Three Nginx configurations covering real-world use cases: static content hosting, reverse proxy to a backend service, and upstream load balancing — each runnable with docker compose up.

GitHub repository ↗4 tools · 4 measured outcomes
Nginx — Reverse Proxy, Static Hosting & Load Balancer

Problem

Most engineers use Nginx as a black box. This project builds intuition for how traffic flows: from client to Nginx, through to backend services, and how Nginx makes routing decisions.

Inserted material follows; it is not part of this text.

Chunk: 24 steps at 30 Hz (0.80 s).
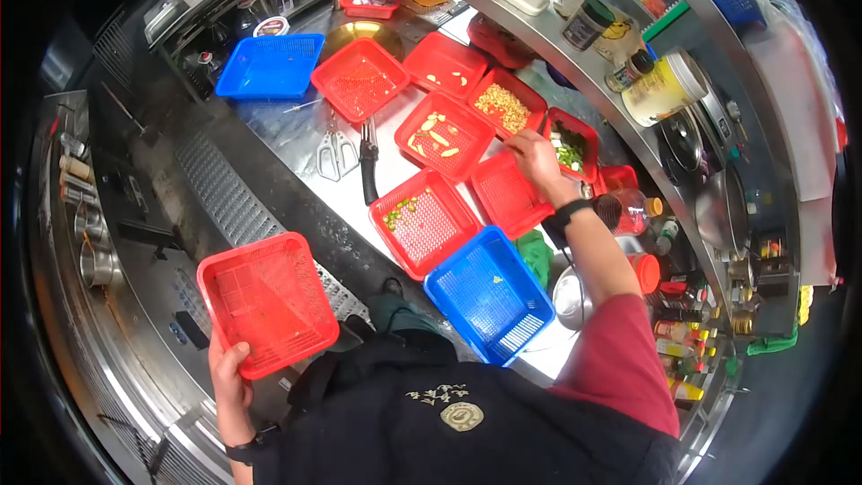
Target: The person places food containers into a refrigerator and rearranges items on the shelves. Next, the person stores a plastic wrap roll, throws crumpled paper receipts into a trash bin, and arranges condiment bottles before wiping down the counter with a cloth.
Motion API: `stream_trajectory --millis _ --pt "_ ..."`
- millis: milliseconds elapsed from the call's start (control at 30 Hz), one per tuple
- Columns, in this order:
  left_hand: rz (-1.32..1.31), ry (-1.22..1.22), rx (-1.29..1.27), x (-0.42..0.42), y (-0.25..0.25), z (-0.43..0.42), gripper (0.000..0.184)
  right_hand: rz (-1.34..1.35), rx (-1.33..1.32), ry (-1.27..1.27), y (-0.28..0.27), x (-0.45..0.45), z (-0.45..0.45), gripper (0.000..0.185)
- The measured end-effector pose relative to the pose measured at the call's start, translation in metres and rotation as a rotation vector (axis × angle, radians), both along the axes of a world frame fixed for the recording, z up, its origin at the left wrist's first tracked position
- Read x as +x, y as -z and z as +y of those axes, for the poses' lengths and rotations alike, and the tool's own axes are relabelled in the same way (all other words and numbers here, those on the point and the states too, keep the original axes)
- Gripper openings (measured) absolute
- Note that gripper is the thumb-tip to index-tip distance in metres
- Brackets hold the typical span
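Observation:
My left hand (230,368) grips the near corner of a red basket (268,305), thumb over its rim, held out at the left away from the table. My right hand (536,160) reaches to the rim between a red basket with chopped pale yellow pieces (503,108) and a red basket (510,193) just below it. Its fingers are bent together; what they hold, if anything, is hidden. Beside it stands a red basket with green and white pieces (570,144). Left of it, a red basket (444,136) holds pale yellow slices.
Nearer me are a red basket with green bits (431,229) and a blue basket (489,296). Scissors (337,151) and a black-handled knife (369,162) lie on the left. A steel shelf (575,63) with jars overhangs the right; bottles stand below it.

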<state>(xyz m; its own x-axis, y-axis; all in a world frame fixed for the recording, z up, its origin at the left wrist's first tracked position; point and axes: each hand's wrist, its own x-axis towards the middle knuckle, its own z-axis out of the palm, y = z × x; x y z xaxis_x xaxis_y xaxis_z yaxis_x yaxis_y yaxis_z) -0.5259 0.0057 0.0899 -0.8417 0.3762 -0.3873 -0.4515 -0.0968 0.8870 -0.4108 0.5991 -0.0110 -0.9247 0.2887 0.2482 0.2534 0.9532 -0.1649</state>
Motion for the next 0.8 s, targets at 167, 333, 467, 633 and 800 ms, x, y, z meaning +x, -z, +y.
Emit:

Three configs, each solving a distinct production pattern.

Approach

  1. 01

    Config 1 — Static hosting: serve a React build from /var/www/html with cache headers and gzip compression.

  2. 02

    Config 2 — Reverse proxy: forward /api/* traffic to an upstream application server, preserving Host and X-Forwarded-For headers.

  3. 03

    Config 3 — Load balancer: distribute traffic across two upstream instances using round-robin with health check directives.

  4. 04

    Validated each config end-to-end by running curl requests and inspecting response headers.

  5. 05

    Documented the request flow for each config with ASCII diagrams in the README.

Results

Configs implemented
3
Static asset cache
365 days (immutable)
Gzip compression
text/html, JS, CSS
Load balancer strategy
Round-robin with health check

Code

Reverse proxy config forwarding /api traffic with preserved client headers.

server {
  listen 80;
  server_name example.com;

  location / {
    root /var/www/html;
    try_files $uri $uri/ /index.html;
    expires 365d;
    add_header Cache-Control "public, immutable";
  }

  location /api/ {
    proxy_pass http://backend:3000/;
    proxy_set_header Host $host;
    proxy_set_header X-Forwarded-For $proxy_add_x_forwarded_for;
    proxy_set_header X-Real-IP $remote_addr;
  }
}

Stack

  • Nginx
  • Docker
  • Bash
  • curl

Why it matters

  • Each config is isolated — clone and run docker compose up to test any of the three.
  • X-Forwarded-For and Host headers correctly forwarded for upstream session compatibility.
  • README explains why each directive exists, not just what it does.